Search code examples
pythonscipysparse-matrix

Convert manualy created DOK to CSR


For a machine learning task I need a sparse matrix in CSR format. As a first step I manualy build a DOK, looking like this (based on this guid):

dok = { (0,0): 1, (0,9): 1, (5,12): 1}
#the value is always 1
#the keys representing the position in the matrix
#my DOK has around 6 million entries like these

I know want to format this into CSR. If I understand the docs correct, this is only possible if my input is also a sparse matrix. But my DOK is not recognised as a sparse matrix, just as a dictionary. I was also not able to cast my DOK to a "real" DOK (Following error occured):

TypeError: Expected rank <=2 dense array or matrix.

So how can I convert my DOK to a CSR?


Solution

  • In [472]: dok = { (0,0): 1, (0,9): 1, (5,12): 1}  
    

    Make a blank dok matrix:

    In [473]: M = sparse.dok_matrix((20,20), dtype=int)                                                   
    In [474]: M                                                                                           
    Out[474]: 
    <20x20 sparse matrix of type '<class 'numpy.int64'>'
        with 0 stored elements in Dictionary Of Keys format>
    

    M is a subclass of Python dictionary. It used to be that we could use dictionary .update method to efficiently add new values from a Python dictionary, but that method has been disabled (try it to see the error message). However a backdoor has been provided:

    In [475]: M._update(dok)                                                                              
    In [476]: M                                                                                           
    Out[476]: 
    <20x20 sparse matrix of type '<class 'numpy.int64'>'
        with 3 stored elements in Dictionary Of Keys format>
    

    _update has a cautionary comment, that values are not checked, so use with caution.

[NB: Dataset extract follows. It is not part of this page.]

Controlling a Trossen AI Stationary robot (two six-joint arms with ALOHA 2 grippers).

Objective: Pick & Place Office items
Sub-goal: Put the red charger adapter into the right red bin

    Once you have dok format, you can convert it to csr format:

    In [477]: M1=M.tocsr()                                                                                
    In [478]: M1                                                                                          
    Out[478]: 
    <20x20 sparse matrix of type '<class 'numpy.int64'>'
        with 3 stored elements in Compressed Sparse Row format>
    In [479]: M1.A                                                                                        
    Out[479]: 
    array([[1, 0, 0, 0, 0, 0, 0, 0, 0, 1, 0, 0, 0, 0, 0, 0, 0, 0, 0, 0],
           [0, 0, 0, 0, 0, 0, 0, 0, 0, 0, 0, 0, 0, 0, 0, 0, 0, 0, 0, 0],
           [0, 0, 0, 0, 0, 0, 0, 0, 0, 0, 0, 0, 0, 0, 0, 0, 0, 0, 0, 0],
           [0, 0, 0, 0, 0, 0, 0, 0, 0, 0, 0, 0, 0, 0, 0, 0, 0, 0, 0, 0],
           [0, 0, 0, 0, 0, 0, 0, 0, 0, 0, 0, 0, 0, 0, 0, 0, 0, 0, 0, 0],
           [0, 0, 0, 0, 0, 0, 0, 0, 0, 0, 0, 0, 1, 0, 0, 0, 0, 0, 0, 0],
           [0, 0, 0, 0, 0, 0, 0, 0, 0, 0, 0, 0, 0, 0, 0, 0, 0, 0, 0, 0],
           ...
           [0, 0, 0, 0, 0, 0, 0, 0, 0, 0, 0, 0, 0, 0, 0, 0, 0, 0, 0, 0],
           [0, 0, 0, 0, 0, 0, 0, 0, 0, 0, 0, 0, 0, 0, 0, 0, 0, 0, 0, 0]],
          dtype=int64)
    

    If you made an error in defining your dok, it probably will show up in the csr conversion.

    Another option is to iterate through your dok and construct the corresponding coo style inputs (data, rows, cols). Those were the original style, and well worth understanding and using.